Однажды я вышла на улицу. Эти люди, с которыми я общалась, стали ко мне подходить на улице. Где б я не была, они меня всегда находили. В фотографию один из них несколько раз приходил. Имени я его не знала, но адресовала его в первую аптеку, что бы он там медикаменты получал. Он ко мне подошёл на улице. Я ему всё рассказала. Он говорит. «Хорошо. Давай завтра встретимся. Я скажу, что надо делать. Думаю, тебе нужно будет устроиться в воинскую часть. Нам нужны номера воинских частей. Будешь нам помогать». Устроилась я в гестапо. Я так даже не знала, что это гестапо. Немец, который у нас фотографировался, я его встретила на улице и сказала, что мне нужна работа. Он говорит, «Хорошо. Будешь у нас зоудермахер - значит уборщица. Пришла ко мне девушка. Назвалась - Любой. Сказала мне, что приходить она будет часто и я должна постараться сделать то и то. Немецкий я знала в пределах института. Разговаривала может и не очень, но понимала достаточно, да ведь главное было больше слушать и меньше болтать. Потом пришла другая девушка и сказала, что я зачислена в группу десантников из Москвы. Будешь, нам помогать и будешь иметь связь на такой-то улице кличка «Чёрный», но другой улице кличка «Медведь». Что сможешь, будешь им доставлять. Имён никто никаких не называл.

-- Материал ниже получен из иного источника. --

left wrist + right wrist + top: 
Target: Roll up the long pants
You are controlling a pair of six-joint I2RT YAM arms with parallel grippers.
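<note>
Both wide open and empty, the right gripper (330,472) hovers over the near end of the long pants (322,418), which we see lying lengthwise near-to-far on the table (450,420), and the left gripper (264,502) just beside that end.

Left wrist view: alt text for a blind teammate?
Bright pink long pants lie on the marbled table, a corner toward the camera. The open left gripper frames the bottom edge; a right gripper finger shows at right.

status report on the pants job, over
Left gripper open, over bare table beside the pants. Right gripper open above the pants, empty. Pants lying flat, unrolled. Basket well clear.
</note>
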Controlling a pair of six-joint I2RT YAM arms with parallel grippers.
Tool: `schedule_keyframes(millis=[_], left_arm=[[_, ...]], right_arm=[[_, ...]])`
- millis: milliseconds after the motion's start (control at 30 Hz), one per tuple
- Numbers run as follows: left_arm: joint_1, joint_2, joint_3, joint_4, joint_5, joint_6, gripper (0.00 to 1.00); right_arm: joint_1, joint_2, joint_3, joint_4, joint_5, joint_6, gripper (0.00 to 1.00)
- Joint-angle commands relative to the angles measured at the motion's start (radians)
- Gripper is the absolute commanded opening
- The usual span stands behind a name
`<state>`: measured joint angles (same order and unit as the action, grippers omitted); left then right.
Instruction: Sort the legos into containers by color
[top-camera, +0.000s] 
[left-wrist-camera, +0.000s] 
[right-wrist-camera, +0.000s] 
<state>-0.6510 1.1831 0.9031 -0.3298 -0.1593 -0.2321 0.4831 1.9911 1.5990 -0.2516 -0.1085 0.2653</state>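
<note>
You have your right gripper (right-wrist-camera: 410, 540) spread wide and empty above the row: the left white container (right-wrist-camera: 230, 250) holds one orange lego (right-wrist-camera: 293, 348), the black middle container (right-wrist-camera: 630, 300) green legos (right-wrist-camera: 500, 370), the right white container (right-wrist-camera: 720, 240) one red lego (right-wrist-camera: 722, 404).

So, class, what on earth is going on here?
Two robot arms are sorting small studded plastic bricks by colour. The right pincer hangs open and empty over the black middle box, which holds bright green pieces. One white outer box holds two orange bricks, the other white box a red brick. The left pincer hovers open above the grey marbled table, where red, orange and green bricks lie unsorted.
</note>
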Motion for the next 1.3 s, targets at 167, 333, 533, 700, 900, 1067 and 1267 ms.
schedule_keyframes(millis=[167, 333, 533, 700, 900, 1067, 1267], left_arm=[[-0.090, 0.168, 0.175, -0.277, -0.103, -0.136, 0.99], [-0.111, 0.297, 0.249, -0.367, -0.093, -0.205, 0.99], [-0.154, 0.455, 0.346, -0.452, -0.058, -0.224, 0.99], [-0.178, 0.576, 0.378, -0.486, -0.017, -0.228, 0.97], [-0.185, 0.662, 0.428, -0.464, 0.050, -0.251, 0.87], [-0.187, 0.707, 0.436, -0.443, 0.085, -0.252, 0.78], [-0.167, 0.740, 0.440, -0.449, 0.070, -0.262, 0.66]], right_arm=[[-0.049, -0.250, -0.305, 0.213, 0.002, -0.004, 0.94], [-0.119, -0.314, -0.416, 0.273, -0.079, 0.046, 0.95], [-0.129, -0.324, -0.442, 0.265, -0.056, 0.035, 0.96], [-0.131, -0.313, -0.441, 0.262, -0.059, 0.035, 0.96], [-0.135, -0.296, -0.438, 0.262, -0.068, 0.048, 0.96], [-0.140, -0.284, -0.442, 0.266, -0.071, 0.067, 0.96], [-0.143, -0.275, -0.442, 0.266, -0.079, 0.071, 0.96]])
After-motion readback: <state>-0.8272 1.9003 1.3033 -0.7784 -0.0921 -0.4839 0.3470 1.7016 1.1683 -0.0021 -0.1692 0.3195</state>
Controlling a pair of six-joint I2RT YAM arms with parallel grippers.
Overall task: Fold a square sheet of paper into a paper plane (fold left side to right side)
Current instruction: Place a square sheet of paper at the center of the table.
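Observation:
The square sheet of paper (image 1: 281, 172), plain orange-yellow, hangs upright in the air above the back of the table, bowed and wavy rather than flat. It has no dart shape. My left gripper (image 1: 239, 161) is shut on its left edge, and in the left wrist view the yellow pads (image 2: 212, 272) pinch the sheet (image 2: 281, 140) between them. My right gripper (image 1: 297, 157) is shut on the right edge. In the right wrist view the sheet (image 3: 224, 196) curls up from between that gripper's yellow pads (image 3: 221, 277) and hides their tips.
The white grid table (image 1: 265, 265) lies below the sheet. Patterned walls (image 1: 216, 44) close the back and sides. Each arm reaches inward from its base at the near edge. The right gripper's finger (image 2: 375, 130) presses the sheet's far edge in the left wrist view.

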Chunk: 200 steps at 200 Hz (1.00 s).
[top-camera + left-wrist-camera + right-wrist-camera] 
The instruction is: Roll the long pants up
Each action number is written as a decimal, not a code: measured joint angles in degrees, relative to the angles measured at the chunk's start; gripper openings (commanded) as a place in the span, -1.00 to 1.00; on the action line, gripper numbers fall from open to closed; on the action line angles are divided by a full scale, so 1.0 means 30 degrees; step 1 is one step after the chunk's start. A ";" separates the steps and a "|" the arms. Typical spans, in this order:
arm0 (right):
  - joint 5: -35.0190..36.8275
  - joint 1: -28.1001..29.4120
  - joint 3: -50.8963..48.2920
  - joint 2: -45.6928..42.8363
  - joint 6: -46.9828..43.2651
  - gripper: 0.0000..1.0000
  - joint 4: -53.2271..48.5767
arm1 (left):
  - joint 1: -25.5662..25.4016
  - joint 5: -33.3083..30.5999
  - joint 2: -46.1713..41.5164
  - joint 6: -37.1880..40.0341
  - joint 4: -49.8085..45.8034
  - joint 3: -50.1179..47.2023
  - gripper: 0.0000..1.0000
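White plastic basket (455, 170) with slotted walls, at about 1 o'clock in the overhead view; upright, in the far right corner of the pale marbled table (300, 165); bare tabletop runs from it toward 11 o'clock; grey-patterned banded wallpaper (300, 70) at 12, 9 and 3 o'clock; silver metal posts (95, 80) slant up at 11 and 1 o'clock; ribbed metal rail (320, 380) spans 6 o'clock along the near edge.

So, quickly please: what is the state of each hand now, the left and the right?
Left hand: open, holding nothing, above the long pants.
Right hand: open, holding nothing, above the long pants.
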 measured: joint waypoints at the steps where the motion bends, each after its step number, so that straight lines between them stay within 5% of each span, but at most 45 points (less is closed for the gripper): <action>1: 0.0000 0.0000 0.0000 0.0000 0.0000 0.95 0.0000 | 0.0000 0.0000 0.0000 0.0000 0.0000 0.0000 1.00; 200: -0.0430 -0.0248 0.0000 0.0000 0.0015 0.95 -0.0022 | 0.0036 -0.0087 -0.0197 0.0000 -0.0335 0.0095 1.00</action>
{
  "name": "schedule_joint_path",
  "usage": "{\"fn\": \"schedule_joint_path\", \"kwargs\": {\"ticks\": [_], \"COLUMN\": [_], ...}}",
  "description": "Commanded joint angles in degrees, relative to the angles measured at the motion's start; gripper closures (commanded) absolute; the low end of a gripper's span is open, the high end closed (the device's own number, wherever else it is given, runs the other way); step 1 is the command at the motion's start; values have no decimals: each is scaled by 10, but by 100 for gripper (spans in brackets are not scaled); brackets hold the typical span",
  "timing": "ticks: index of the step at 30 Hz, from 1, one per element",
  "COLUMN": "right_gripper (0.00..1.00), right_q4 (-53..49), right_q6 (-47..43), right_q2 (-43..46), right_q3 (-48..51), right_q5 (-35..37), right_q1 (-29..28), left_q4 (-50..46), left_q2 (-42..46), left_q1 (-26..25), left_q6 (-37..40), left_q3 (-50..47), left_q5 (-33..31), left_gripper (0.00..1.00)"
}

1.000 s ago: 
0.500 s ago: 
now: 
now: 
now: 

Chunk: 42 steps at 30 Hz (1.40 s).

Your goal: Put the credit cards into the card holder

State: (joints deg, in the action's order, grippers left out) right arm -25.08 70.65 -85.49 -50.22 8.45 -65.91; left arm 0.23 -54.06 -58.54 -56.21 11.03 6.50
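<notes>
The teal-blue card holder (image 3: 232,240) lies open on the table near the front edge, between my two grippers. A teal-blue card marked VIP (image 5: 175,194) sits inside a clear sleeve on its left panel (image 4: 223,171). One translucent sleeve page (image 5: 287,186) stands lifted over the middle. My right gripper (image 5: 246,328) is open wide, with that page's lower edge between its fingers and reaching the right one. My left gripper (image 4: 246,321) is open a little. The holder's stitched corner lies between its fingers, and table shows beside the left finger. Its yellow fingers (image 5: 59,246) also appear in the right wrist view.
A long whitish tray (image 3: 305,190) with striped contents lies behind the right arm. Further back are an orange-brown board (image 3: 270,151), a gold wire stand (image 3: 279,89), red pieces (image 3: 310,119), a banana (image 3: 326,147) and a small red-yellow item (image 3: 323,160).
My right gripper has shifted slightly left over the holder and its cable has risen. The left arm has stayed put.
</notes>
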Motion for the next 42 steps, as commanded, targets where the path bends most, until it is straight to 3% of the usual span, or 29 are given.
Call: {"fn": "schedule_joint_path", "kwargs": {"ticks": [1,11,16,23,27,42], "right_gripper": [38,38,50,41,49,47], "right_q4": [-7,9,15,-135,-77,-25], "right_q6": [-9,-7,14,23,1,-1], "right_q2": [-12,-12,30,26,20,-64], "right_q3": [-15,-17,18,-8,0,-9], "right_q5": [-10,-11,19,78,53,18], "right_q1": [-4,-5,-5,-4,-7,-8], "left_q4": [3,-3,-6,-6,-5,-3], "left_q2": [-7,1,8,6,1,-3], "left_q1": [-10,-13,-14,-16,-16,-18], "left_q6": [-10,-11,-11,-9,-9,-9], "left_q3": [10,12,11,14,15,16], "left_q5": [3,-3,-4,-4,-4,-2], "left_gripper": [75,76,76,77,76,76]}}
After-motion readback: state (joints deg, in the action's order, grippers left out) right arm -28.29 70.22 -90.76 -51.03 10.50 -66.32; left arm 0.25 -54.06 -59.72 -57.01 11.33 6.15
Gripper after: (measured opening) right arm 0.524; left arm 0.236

Мне мои товарищи, поручили достать план камер тюрьмы. Попались наши товарищи - Овсянников, Люда и Олег Ширенковы, Сергей Майбарода. Нужно было узнать, где они находятся. В гестапо работали наши военнопленные. Среди них были разные, били и лётчики. Их содержали в лагерях и в тюрьме, а на работы приводили в гестапо. Они убирали территорию, ремонтные работы вели, кирпич собирали. Я взяла свой котелок с остатками обеда и подошла к одному немцу. Попросила его разрешить мне отдать остатки обеда одному военнопленному. Немец разрешил. Я подошла к пленному, отдала ему котелок и спросила, не мог бы он мне сделать план тюрьмы. Он согласился, но говорит «На чем я его Вам передам. На словах или на бумаге, но её у меня нет». На следующий обед я ему в котелок положила карандаш, бумагу. Он мне передал план, я его передала дальше своим товарищам. Через какое- то время меня вызвали в отряд.
Беседовал со мной Наумович, взяли с меня подписку и сказали, что буду им поставлять сведения. Я оставалась в городе и давала сведения, а в августе 1943 меня, когда стало опасно оставаться в городе, вызвали в лес насовсем.